Per mia esperienza personale  ho visto che molti genitori piuttosto che fidarsi delle indicazioni della scienza medica preferiscono seguire i consigli di familiari,conoscenti ed amici che riferiscono di gravi complicanze immediate ed a distanza conseguenti all’inoculazione di un vaccino considerati pericoloso perché sperimentale.
Non mi stancherò mai di ripetere che ,dati alla mano, il vaccino anticovid si è dimostrato uno dei farmaci più  sicuri,oltre che efficace, fra i farmaci messi in commercio e qualunque affermazione circa la sua pericolosità è  non solo falsa ma anche fatta in malafede da coloro che, per strampalate idee personali, rifiutano in modo folle i benefici della ricerca medica.
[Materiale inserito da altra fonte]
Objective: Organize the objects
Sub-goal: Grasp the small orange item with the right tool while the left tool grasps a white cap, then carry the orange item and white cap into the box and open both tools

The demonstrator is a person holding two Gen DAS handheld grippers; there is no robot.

Allora a  beneficio dei genitori dubbiosi voglio qui riportare i dati forniti dalle Autorità Sanitarie degli USA per la  Sorveglianza sulla campagna vaccinale.
Ebbene è  stato rilevato che su oltre 10 milioni di dosi di vaccino somministrate ai bambini americani sono state registrati soltanto 13 casi di reazioni  “serie” ( così  definite in base ai  protocolli) dell’OMS.
Si è  trattato di casi di lieve miocardite ( 8 maschi, 5 femmine) prontamente guarita con le cure specifiche.
Analizzando i casi di miocardite nei bambini malati di COVID è  stato rilevato, invece, che la frequenza di miocardite risultava di 1,5 casi per 100 mila malati, ovvero circa 15 casi per milione di malati.
Se a ciò  si aggiunge che il grado di severità  della miocardite riscontrata nei bambini malati di Covid è assai maggiore rispetto a quella riscontrata nei vaccinati e che nessuno di questi ultimi e’ stato ricoverato in ospedale o abbia avuto problemi legati al long-covid  è  assolutamente evidente come vaccinare i bambini sia non soltanto molto sicuro , ma anche molto conveniente per i notevoli vantaggi prodotti dalla vaccinazione.
Concludo dicendo che i genitori che non fanno vaccinare i loro figli devono ben comprendere che essi, e soltanto essi, dovranno considerarsi responsabili dei seri problemi di salute in cui dovessero malauguratamente imbattersi  i loro figli, in caso di grave malattia covid.
E per questa loro responsabilità non ci saranno alibi o giustificazioni che tengano!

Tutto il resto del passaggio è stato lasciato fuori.